- [Prompt]
Word for word, copy the listing below and leave out its images.

BEGIN

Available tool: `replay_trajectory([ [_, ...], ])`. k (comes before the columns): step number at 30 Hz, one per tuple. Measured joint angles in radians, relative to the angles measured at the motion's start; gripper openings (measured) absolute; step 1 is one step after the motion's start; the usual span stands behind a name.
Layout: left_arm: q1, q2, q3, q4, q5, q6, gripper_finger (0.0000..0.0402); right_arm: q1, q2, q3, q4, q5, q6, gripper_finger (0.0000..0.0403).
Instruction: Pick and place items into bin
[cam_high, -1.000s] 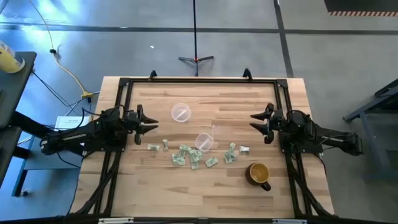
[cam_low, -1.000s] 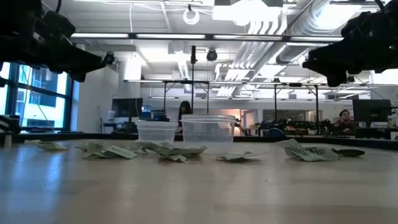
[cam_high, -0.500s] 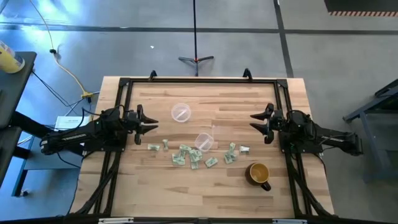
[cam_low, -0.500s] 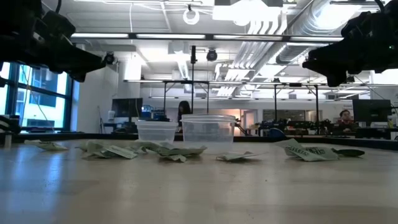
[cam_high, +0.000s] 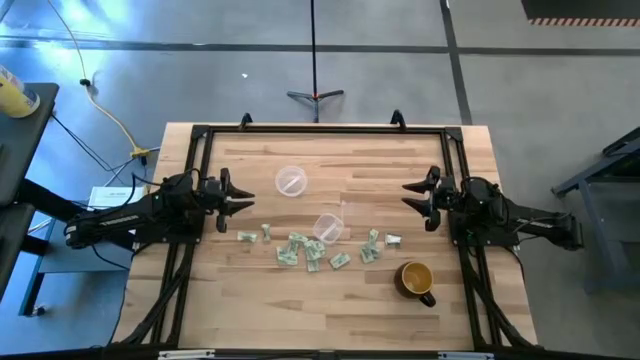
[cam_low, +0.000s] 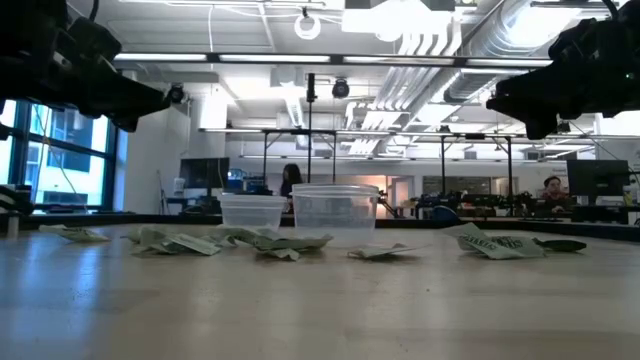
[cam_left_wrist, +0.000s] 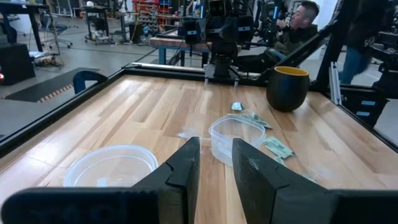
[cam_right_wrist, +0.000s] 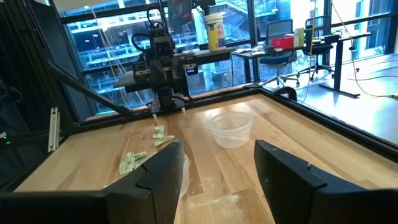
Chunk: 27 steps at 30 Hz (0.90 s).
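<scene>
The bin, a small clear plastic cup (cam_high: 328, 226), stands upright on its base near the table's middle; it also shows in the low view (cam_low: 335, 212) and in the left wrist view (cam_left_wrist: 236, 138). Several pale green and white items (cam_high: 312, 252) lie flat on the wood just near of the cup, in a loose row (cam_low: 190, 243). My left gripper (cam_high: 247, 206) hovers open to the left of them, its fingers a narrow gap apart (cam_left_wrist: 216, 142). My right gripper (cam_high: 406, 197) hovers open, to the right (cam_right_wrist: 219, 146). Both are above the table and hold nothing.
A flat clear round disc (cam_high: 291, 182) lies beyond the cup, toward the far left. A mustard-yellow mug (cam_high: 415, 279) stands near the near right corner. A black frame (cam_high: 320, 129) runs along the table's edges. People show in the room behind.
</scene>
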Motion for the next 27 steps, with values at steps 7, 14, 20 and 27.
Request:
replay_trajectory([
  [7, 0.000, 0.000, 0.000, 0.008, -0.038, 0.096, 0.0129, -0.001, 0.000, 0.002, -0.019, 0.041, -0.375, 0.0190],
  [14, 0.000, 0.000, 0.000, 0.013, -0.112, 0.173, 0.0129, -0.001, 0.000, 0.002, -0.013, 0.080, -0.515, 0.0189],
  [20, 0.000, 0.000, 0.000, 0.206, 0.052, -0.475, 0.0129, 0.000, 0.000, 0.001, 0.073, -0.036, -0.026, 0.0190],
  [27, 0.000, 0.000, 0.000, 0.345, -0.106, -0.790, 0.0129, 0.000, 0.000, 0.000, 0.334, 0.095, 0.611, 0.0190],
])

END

- [Output below]
Available tool: `replay_trajectory([ [_, ...], ])`. k (comes before the columns): step number at 30 Hz, one per tuple. Measured joint angles in radians, relative to the angles measured at the motion's start; gripper openings (measured) absolute; step 1 is one step after the motion's start; the usual span stands behind a name.
Layout: left_arm: q1, q2, q3, q4, q5, q6, gripper_finger (0.0000..0.0402); right_arm: q1, q2, q3, q4, q5, q6, gripper_finger (0.0000..0.0403).
Instruction: Pick and place items into bin
[cam_high, -1.000s] 
[cam_low, -1.000s] 
[cam_high, -0.500s] 
[cam_low, -0.500s] 
[cam_high, +0.000s] 
[cam_low, +0.000s] 
[cam_left_wrist, +0.000s] 
[cam_right_wrist, +0.000s] 
Chunk: 27 steps at 30 Hz (0.90 s).
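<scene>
The bin, a small clear plastic cup (cam_high: 328, 226), stands upright on its base near the table's middle; it also shows in the low view (cam_low: 335, 212) and in the left wrist view (cam_left_wrist: 236, 138). Several pale green and white items (cam_high: 312, 252) lie flat on the wood just near of the cup, in a loose row (cam_low: 190, 243). My left gripper (cam_high: 247, 206) hovers open to the left of them, its fingers a narrow gap apart (cam_left_wrist: 216, 142). My right gripper (cam_high: 406, 197) hovers open, to the right (cam_right_wrist: 219, 146). Both are above the table and hold nothing.
A flat clear round disc (cam_high: 291, 182) lies beyond the cup, toward the far left. A mustard-yellow mug (cam_high: 415, 279) stands near the near right corner. A black frame (cam_high: 320, 129) runs along the table's edges. People show in the room behind.
</scene>
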Motion for the next 27 steps, with values at steps 7, 14, 20 and 27.
Request:
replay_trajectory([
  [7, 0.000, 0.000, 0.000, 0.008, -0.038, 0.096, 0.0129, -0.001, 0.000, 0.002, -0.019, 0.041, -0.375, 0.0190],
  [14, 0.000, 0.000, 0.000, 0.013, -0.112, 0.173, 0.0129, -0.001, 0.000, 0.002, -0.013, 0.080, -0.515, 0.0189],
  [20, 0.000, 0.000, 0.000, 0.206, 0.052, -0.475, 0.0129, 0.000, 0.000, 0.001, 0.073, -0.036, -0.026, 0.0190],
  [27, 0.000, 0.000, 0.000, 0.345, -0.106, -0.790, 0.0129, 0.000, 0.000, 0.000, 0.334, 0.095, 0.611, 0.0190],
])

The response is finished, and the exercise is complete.